The team received the award for its work on VTE prevention, a key indicator of hospital quality due to the fact that it is considered to be one of the most common, preventable causes of hospital death. The team developed a way to take VTE-related data from the EMR and present that to care teams in a real-time dashboard so that patient interventions can occur immediately. The technology, which can also track unit-level performance over time, has been successfully deployed in more than 50 units across six Emory hospitals.

"As a core quality measurement, VTE prevention is one of our strong areas now," Cantrell explains, "and that's all about being able to harvest the data, finding the workflow and presenting that information in a way that's meaningful to the clinician."

Tools Behind the Data
Emory has partnered with Cerner because its products offer an open architecture that allows Cantrell's team to personalize and develop programs to better support clinical research. The ability of physicians to document data online has also had a big impact on clinical informatics efforts at Emory, as well as the attestation process for Meaningful Use.
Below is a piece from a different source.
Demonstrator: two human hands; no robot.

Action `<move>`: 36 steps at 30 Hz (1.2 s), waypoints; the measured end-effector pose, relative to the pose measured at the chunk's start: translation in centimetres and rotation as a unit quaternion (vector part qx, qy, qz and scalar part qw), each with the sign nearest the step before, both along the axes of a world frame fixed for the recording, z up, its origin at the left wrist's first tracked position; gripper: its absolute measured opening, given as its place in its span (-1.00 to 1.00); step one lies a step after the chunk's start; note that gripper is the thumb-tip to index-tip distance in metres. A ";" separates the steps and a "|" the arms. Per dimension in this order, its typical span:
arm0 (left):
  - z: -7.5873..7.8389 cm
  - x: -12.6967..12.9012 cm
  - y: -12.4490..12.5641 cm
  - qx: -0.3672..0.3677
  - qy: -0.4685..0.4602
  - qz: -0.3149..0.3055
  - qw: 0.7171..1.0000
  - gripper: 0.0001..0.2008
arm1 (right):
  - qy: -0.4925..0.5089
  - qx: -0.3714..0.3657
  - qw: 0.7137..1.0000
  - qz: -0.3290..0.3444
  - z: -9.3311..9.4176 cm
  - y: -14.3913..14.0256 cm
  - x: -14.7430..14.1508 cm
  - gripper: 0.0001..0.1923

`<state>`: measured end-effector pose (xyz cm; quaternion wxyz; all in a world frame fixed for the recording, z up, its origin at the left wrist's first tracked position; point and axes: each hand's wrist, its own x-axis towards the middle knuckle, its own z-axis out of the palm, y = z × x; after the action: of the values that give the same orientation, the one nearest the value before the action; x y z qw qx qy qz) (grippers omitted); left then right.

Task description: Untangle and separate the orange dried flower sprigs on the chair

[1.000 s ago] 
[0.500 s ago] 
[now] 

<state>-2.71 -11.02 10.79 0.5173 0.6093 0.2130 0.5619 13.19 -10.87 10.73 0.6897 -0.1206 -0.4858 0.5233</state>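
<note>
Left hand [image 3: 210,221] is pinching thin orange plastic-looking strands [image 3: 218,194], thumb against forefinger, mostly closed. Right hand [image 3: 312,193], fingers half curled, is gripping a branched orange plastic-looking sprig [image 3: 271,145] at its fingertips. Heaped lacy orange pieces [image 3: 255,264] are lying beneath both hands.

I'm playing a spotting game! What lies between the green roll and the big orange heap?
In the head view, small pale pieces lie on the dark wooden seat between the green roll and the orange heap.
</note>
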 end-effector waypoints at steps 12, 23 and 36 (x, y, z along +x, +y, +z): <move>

The Emory Healthcare IT team developed its own data warehouse, which includes financial and clinical data. "We have a decision support tool that layers on top of that, which allows us to harvest the information more easily, and present it via dashboards that enable the informatics folks and providers at the bedside to use that information as they look at patterns and trends for certain disease states," Cantrell says.

Continuing the Trend 
Informatics will continue to play a large part in advancing patient care at Emory. Cantrell's commitment to creating a team of informaticists that have bedside experience and a passion for translating data into actionable intelligence will bear the fruits of increasingly satisfied - and continually healthy - patients.